The ASX telco share usually has a higher dividend yield than the ASX bank shares of Commonwealth Bank of Australia (ASX: CBA) and Macquarie Group Ltd (ASX: MQG), though typically lower than names like Westpac Banking Corp (ASX: WBC), National Australia Bank Ltd (ASX: NAB) and ANZ Group Holdings Ltd (ASX: ANZ).
Telstra has consistently increased its annual payout since the onset of the inflationary period in FY22.
Plus, the FY26 half-year result was yet another example of the bank providing investors with stability and growth – it hiked its interim dividend by 10.5% to 10.5 cents per share.

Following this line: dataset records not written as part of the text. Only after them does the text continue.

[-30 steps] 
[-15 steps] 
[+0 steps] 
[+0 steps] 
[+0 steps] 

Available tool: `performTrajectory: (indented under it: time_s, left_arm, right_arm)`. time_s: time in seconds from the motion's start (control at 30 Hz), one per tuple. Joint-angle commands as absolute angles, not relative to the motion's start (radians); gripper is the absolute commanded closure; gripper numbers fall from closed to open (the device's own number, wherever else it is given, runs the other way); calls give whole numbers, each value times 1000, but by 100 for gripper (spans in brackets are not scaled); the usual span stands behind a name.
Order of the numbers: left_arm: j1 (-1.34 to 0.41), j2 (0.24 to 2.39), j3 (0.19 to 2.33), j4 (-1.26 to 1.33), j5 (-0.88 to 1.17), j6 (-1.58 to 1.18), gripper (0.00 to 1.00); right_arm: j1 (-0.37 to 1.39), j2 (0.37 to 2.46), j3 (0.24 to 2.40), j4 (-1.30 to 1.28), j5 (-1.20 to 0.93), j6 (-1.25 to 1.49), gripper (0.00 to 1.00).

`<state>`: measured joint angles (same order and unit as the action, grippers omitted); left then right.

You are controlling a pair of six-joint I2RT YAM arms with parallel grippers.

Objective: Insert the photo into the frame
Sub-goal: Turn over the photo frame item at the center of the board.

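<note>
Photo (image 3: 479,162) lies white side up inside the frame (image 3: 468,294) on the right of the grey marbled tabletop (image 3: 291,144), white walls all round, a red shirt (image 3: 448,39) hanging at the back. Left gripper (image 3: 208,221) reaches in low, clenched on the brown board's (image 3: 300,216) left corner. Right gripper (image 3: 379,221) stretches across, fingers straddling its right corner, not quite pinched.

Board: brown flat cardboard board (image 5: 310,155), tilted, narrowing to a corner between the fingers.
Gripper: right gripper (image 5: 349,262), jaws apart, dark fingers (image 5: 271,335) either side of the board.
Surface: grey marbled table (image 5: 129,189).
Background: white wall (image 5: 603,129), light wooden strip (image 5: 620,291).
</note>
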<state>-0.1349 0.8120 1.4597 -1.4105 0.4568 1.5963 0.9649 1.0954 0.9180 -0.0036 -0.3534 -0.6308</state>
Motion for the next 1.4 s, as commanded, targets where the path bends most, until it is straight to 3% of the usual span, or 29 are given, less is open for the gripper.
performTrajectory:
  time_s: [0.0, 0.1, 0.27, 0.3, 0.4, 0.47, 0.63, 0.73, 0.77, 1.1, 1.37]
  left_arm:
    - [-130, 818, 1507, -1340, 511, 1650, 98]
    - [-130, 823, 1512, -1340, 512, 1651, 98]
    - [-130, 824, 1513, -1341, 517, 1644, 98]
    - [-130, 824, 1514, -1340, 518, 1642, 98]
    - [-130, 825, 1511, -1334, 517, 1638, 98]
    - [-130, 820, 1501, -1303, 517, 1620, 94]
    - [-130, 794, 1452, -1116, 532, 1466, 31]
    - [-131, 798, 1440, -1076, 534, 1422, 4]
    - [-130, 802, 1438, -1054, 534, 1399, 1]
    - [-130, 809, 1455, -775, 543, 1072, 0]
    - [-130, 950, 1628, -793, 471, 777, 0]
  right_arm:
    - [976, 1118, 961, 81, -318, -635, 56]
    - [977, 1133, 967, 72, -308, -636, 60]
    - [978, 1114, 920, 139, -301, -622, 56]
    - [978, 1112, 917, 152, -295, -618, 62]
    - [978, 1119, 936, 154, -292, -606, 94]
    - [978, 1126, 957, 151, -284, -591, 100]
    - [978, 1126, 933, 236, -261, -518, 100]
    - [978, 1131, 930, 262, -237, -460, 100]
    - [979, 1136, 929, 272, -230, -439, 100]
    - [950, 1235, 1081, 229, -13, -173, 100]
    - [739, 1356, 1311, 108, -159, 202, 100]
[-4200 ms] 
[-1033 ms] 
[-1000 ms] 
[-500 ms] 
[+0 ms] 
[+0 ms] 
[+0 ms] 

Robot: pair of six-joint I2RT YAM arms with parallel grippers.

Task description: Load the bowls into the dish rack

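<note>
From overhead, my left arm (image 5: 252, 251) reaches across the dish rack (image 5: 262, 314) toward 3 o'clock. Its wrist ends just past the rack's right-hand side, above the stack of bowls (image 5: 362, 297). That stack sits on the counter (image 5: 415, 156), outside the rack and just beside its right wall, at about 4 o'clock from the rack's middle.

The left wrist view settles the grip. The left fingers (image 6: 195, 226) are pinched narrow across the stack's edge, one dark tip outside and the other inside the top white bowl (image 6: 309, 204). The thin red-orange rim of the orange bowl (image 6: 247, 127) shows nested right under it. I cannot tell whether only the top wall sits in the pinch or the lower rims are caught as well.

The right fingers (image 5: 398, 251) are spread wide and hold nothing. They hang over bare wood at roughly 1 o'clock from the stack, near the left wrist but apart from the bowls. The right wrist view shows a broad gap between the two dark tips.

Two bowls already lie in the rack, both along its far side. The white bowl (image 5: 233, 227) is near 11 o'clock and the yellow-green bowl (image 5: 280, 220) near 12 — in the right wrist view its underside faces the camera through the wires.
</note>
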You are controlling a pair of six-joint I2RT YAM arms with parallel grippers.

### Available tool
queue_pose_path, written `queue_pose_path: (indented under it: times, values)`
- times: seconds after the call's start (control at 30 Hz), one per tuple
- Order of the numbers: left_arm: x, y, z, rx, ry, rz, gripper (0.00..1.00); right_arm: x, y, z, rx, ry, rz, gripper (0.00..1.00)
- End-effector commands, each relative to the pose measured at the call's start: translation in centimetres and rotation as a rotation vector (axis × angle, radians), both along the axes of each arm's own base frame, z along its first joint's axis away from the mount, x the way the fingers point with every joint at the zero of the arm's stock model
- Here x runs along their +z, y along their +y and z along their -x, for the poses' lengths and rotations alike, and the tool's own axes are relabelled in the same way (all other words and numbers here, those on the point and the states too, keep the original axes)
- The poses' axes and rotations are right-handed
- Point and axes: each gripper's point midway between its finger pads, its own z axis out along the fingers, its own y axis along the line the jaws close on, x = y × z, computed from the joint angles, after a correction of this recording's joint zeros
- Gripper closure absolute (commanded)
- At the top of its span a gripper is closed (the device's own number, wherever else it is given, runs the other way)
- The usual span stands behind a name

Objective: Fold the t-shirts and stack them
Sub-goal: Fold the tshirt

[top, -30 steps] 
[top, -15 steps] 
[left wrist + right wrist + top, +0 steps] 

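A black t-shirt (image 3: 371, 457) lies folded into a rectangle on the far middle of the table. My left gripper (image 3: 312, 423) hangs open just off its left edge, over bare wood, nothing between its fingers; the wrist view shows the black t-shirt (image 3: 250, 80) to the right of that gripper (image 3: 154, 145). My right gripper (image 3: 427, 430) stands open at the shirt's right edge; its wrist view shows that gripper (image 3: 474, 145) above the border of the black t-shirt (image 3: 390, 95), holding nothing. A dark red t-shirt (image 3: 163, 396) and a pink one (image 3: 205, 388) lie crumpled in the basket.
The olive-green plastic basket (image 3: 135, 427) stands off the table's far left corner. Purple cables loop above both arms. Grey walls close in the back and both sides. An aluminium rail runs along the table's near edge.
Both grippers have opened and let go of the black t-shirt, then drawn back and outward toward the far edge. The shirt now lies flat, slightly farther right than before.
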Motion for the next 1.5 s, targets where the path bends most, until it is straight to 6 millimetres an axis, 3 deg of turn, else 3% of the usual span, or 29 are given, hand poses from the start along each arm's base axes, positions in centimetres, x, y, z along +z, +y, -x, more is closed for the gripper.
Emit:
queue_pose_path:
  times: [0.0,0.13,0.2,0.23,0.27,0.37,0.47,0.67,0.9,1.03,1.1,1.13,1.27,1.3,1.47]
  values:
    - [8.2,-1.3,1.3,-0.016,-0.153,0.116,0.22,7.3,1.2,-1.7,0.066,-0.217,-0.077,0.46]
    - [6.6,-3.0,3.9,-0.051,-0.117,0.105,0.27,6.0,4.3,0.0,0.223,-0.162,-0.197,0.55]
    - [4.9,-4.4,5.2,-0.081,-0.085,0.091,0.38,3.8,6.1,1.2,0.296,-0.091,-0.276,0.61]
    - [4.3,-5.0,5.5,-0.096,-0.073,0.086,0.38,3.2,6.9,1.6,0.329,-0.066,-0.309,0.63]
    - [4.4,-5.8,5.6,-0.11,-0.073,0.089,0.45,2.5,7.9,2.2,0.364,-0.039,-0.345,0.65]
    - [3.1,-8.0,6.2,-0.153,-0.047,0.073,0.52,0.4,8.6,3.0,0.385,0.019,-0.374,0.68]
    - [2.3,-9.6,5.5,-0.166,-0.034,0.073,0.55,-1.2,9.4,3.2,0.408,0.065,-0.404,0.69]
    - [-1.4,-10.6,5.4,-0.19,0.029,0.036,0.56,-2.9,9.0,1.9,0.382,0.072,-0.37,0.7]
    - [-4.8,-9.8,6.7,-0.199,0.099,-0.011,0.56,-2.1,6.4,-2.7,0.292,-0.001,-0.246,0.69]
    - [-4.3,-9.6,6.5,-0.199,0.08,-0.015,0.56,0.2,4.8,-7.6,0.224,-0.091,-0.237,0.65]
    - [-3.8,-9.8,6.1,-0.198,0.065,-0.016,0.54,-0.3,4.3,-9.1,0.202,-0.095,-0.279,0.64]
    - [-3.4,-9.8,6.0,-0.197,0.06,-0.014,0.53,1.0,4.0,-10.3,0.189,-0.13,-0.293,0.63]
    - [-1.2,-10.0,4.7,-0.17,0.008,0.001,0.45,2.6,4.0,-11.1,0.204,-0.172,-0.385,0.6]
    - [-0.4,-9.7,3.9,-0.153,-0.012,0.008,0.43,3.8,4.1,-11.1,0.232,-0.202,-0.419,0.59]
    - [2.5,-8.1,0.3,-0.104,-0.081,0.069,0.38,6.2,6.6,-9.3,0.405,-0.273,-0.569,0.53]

The HY26 result also showed the business is capable of growing earnings. It reported total income of 0.2% to $11.8 billion, operating profit (EBITDA) rose 4.7% to $4.4 billion, net profit for Telstra shareholders increased 9.4% and earnings per share (EPS) climbed 11.2%.
The cash profit was particularly good. Cash operating profit (EBIT) rose 14%, cash earnings grew 17%, and cash EPS increased 19.7%.
In this article, we're going to look at the annual FY27 dividend, which will be paid in 2027.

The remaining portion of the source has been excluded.